Ein Angebot zu seinen Gunsten: Die Schweizer Zentralbank verkauft Devisenreserven, um ihre umfangreiche Bilanz zu verkleinern.

"Längerfristig gesehen ist der Schweizer Franken sehr teuer", sagte Francesca Fornasari, Leiterin des Währungsbereichs bei Insight Investment. "Kurzfristig sind das Angebot an sicheren Häfen und die Reduzierung der Bilanz eine große Unterstützung.

Wenn der Krieg eskaliert, so Fornasari, sollte man die Entwicklung des Euro gegenüber dem Dollar im Auge behalten.

"Eine Flucht in den sicheren Hafen hilft dem Dollar und die Tatsache, dass der Euroraum eine energieimportierende Region ist.

5/ EURO-KREDIT

Die Widerstandsfähigkeit von Unternehmensanleihen, die bereits durch aggressive Zinserhöhungen und eine Verlangsamung des Wachstums auf die Probe gestellt wurde, könnte weiter in Frage gestellt werden, wenn der Ölpreis wieder steigt - insbesondere in einem Europa, das auf Energieimporte angewiesen ist.

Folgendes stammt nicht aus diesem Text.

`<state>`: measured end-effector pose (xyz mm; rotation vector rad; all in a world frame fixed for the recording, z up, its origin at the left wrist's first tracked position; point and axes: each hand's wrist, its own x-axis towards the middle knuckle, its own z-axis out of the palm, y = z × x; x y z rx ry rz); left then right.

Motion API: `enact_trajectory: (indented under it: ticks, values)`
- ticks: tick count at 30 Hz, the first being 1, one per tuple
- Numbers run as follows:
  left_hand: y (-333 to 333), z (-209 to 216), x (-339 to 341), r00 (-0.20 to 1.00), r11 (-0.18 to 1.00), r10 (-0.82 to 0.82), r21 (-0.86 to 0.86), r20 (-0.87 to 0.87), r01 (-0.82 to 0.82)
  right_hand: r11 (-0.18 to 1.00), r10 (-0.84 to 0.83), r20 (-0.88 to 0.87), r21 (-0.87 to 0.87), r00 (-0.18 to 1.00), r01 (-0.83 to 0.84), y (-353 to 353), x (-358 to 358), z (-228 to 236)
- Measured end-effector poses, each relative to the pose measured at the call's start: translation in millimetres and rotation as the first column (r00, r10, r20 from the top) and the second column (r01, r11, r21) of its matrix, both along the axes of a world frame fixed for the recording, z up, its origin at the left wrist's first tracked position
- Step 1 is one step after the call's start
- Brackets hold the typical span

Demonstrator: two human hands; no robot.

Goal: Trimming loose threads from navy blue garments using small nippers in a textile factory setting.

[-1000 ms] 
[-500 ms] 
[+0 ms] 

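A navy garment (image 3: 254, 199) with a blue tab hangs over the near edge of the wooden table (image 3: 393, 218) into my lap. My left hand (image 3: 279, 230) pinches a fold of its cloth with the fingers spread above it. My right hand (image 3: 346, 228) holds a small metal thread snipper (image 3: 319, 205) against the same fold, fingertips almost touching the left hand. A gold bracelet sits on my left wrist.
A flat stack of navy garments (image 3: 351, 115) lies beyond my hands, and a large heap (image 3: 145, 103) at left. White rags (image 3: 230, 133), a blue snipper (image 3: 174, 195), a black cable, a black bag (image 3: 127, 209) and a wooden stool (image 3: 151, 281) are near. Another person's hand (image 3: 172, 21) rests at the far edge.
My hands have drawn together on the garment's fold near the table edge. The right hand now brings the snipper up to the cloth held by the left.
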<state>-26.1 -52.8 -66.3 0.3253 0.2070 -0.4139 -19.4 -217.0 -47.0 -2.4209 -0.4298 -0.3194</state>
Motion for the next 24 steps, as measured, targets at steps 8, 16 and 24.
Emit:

"US-Anleihen sollten sich in einem ausgeprägteren Kriegsszenario als widerstandsfähiger erweisen als EU-Anleihen", so Elisa Belgacem, Senior Credit Strategist bei Generali Investments.

Das wahrgenommene Risiko europäischer Schrottanleihen, das sich in der zusätzlichen Rendite zeigt, die Anleger für Kredite an die schwächsten Schuldner im Vergleich zu risikofreien Vermögenswerten verlangen, folgt oft dem Brent-Rohölpreis.